• WORK ITEM:
Using the listing below, set down exactly the lines starting at the line that contains "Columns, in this" and ending at the line that contains "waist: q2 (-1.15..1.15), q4", both included, and no others.

>>

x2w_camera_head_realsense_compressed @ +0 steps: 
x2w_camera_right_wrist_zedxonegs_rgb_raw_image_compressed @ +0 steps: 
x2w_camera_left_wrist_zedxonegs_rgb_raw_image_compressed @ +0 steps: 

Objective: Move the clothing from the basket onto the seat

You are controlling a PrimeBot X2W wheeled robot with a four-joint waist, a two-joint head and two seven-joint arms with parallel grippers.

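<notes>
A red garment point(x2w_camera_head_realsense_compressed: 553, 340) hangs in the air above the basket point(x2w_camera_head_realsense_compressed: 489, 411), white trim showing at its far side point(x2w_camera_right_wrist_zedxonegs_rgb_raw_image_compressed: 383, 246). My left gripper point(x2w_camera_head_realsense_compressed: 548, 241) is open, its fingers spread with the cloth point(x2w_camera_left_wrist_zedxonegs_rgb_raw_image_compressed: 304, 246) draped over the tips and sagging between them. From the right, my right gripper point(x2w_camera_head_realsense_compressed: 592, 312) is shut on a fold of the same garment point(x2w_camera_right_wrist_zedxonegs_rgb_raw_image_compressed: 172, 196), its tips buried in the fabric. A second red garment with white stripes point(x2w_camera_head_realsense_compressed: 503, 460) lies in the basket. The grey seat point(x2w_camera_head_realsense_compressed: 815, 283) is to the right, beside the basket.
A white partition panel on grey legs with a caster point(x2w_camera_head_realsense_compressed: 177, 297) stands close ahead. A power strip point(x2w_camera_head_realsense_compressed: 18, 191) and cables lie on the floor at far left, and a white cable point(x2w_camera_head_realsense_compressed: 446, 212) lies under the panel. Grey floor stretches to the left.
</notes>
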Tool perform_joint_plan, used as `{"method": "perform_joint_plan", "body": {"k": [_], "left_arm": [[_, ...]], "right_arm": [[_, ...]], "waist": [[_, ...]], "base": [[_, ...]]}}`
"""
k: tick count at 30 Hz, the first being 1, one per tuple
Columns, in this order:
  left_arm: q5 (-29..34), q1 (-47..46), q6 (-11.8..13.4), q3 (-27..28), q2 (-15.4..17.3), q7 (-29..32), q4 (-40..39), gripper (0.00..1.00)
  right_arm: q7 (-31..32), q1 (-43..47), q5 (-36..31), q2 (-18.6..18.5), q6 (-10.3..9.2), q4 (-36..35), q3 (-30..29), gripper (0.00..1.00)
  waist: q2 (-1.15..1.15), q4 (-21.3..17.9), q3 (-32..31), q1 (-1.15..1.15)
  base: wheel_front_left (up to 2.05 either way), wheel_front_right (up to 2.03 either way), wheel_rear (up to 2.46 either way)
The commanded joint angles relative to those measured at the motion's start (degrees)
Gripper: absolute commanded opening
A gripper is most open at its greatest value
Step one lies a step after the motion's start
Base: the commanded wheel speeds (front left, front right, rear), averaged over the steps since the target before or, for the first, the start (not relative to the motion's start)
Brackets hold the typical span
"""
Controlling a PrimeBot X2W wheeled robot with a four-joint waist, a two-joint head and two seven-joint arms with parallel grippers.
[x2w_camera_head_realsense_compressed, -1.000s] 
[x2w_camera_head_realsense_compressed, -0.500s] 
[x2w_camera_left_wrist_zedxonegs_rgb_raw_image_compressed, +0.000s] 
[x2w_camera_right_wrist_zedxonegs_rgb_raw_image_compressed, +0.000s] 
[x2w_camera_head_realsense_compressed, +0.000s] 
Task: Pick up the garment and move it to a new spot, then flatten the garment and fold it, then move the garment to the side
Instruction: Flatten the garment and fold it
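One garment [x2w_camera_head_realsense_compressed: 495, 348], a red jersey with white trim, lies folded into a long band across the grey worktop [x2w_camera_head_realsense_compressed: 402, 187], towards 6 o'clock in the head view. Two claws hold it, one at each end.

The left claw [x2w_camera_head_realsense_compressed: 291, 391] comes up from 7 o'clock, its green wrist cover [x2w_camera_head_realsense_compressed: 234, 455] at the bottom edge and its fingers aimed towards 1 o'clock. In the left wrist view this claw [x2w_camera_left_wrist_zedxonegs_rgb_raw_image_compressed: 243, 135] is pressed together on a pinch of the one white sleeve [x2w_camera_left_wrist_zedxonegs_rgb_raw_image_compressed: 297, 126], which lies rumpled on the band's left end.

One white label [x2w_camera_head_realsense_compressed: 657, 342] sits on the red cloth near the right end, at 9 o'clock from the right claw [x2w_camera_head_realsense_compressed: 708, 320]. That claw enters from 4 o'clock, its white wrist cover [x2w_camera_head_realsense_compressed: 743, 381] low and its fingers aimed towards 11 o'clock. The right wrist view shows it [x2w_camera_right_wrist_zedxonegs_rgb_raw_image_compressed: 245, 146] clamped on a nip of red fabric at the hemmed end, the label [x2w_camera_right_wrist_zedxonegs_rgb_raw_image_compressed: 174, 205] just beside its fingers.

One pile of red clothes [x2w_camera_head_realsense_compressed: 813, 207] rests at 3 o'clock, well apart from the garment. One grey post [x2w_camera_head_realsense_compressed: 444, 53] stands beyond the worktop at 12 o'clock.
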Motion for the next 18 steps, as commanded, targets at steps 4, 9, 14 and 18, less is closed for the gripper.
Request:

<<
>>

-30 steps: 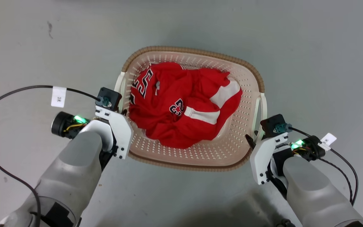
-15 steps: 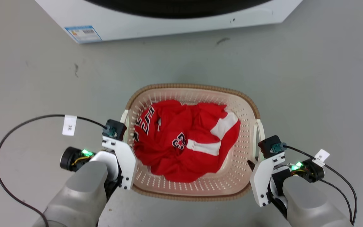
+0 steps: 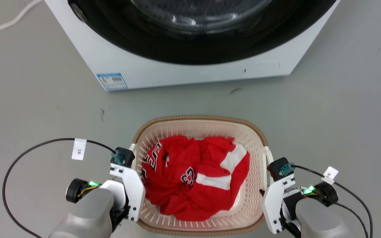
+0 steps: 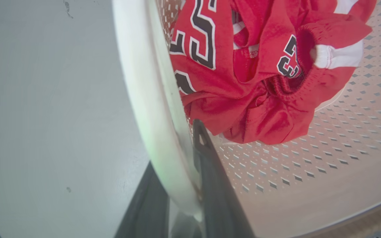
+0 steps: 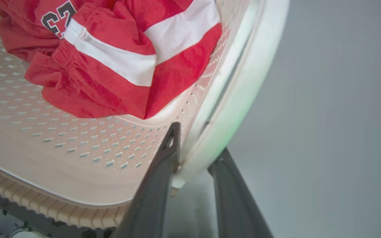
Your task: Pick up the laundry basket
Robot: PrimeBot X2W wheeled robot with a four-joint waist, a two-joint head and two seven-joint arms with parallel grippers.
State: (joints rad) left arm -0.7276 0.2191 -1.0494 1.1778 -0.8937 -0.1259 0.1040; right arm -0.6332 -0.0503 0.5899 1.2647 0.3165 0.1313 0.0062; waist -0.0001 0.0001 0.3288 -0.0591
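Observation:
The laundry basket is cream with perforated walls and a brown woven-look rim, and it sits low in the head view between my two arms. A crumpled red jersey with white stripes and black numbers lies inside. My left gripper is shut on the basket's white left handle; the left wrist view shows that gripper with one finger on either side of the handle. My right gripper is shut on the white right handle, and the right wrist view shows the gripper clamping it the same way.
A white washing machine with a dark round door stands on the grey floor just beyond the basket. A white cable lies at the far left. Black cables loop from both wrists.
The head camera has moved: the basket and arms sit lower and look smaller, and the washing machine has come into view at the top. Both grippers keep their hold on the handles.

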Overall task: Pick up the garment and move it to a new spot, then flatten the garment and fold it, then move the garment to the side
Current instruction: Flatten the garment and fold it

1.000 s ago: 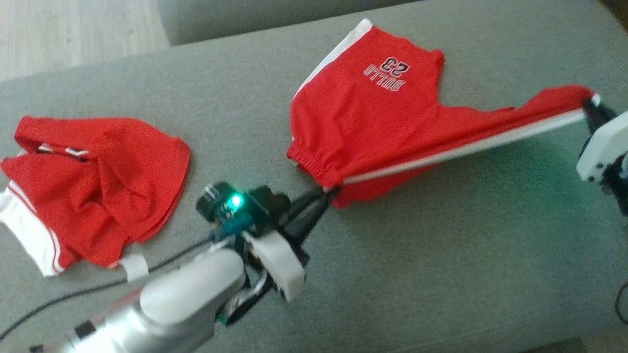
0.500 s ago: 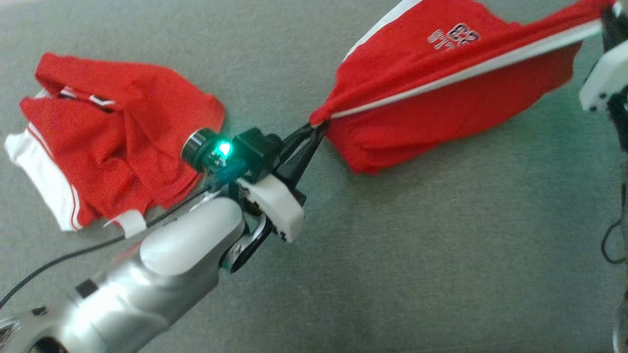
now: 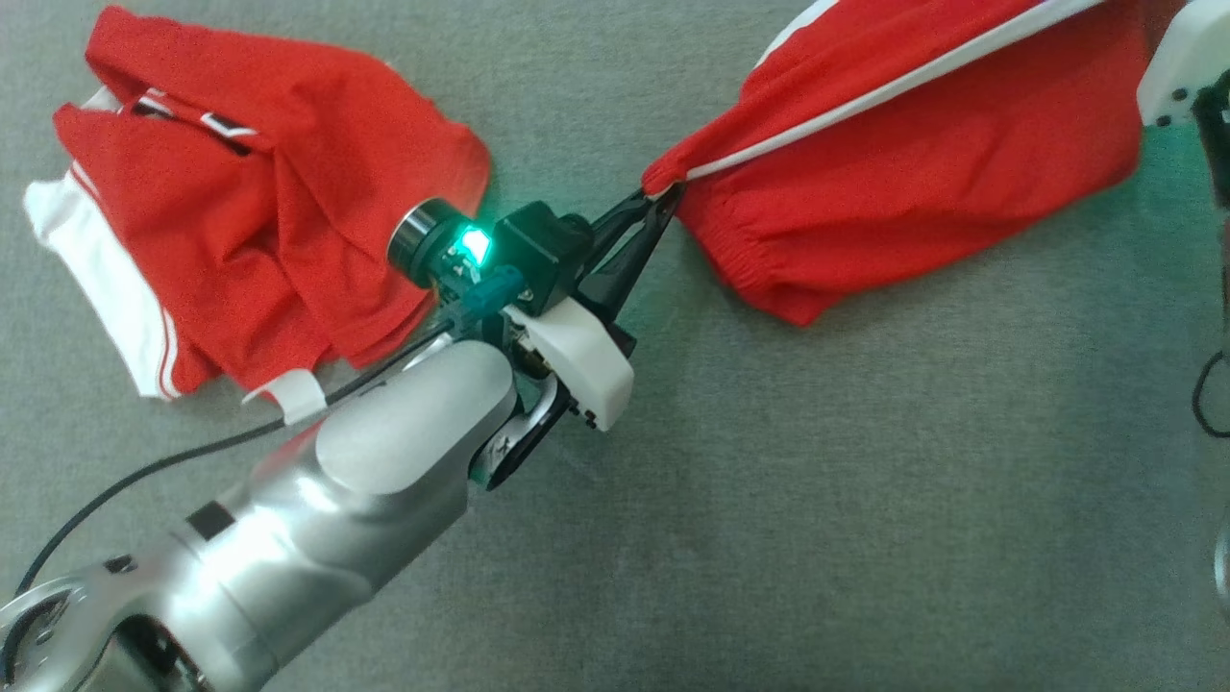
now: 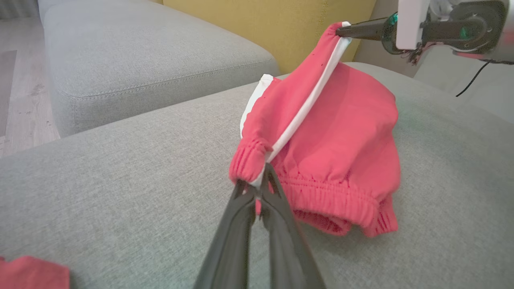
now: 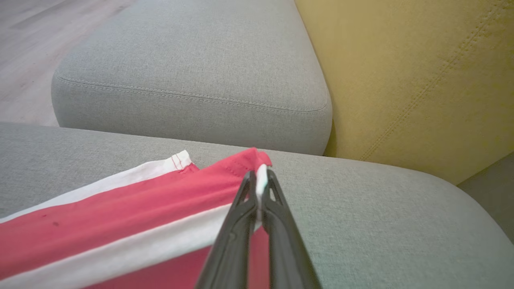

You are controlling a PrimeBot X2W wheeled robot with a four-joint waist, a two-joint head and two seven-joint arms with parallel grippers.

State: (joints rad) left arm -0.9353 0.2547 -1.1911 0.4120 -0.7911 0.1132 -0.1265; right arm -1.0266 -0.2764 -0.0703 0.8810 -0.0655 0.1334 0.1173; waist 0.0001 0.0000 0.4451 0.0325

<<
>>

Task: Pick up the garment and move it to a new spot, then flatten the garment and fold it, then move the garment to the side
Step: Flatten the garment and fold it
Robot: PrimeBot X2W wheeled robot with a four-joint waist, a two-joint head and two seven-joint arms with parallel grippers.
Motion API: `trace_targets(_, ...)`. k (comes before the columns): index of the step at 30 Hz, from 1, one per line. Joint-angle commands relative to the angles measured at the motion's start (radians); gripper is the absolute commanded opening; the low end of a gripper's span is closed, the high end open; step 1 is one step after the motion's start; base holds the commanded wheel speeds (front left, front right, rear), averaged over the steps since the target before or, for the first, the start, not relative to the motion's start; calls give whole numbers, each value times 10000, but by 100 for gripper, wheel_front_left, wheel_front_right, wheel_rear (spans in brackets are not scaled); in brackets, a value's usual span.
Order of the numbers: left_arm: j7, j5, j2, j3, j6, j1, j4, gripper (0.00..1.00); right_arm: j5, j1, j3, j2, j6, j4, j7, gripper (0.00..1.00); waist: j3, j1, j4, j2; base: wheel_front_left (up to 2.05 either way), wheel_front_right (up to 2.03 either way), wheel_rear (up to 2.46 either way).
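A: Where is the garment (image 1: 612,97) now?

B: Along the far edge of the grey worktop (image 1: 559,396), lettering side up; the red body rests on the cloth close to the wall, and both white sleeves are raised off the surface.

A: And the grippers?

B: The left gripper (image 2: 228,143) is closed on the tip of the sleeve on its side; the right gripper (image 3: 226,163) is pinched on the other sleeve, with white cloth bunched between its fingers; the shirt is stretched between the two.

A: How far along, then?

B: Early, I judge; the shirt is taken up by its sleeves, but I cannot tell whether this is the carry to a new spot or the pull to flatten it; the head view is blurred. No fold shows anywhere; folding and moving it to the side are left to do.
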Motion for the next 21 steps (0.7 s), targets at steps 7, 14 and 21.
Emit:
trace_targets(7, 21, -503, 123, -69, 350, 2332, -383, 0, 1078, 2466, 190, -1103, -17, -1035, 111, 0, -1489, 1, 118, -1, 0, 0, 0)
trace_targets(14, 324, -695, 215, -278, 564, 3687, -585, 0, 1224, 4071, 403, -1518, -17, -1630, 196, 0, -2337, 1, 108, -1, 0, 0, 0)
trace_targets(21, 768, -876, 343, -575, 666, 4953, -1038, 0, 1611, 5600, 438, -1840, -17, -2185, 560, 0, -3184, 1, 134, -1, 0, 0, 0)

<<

• SOLUTION TO THE EXERCISE:
Columns, in this order:
  left_arm: q5 (-29..34), q1 (-47..46), q6 (-11.8..13.4), q3 (-27..28), q2 (-15.4..17.3), q7 (-29..32), q4 (-40..39), gripper (0.00..1.00)
  right_arm: q7 (-31..32), q1 (-43..47), q5 (-36..31), q2 (-18.6..18.5), q6 (-10.3..9.2), q4 (-36..35), q3 (-30..29), gripper (0.00..1.00)
  waist: q2 (-1.15..1.15), q4 (-21.3..17.9), q3 (-32..31), q1 (-1.15..1.15)

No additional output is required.